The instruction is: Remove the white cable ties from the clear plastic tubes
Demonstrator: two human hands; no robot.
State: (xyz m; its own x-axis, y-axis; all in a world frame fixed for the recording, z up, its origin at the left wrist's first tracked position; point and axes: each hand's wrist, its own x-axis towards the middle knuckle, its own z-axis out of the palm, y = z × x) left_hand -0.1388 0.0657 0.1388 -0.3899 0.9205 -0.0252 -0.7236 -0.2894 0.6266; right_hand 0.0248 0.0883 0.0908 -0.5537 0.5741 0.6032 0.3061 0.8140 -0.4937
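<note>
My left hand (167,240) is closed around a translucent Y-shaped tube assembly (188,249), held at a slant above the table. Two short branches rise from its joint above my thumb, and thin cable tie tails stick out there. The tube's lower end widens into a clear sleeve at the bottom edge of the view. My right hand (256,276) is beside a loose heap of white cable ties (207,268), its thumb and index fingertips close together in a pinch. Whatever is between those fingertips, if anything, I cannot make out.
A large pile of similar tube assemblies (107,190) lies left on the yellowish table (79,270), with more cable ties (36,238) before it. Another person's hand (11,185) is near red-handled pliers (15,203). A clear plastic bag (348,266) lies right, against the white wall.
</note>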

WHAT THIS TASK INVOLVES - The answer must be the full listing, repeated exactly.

TASK SOLUTION -
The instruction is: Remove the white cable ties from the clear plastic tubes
Demonstrator: two human hands; no robot.
State: (xyz m; its own x-axis, y-axis; all in a world frame fixed for the recording, z up, its origin at the left wrist's first tracked position; point and axes: each hand's wrist, its own x-axis towards the middle knuckle, its own z-axis out of the palm, y = z × x) left_hand -0.1388 0.0657 0.1388 -0.3899 0.9205 -0.0252 -0.7236 -0.2894 0.6266; right_hand 0.0248 0.0883 0.0908 -0.5537 0.5741 0.6032 0.3061 0.8140 -0.4937
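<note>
My left hand (167,240) is closed around a translucent Y-shaped tube assembly (188,249), held at a slant above the table. Two short branches rise from its joint above my thumb, and thin cable tie tails stick out there. The tube's lower end widens into a clear sleeve at the bottom edge of the view. My right hand (256,276) is beside a loose heap of white cable ties (207,268), its thumb and index fingertips close together in a pinch. Whatever is between those fingertips, if anything, I cannot make out.
A large pile of similar tube assemblies (107,190) lies left on the yellowish table (79,270), with more cable ties (36,238) before it. Another person's hand (11,185) is near red-handled pliers (15,203). A clear plastic bag (348,266) lies right, against the white wall.
</note>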

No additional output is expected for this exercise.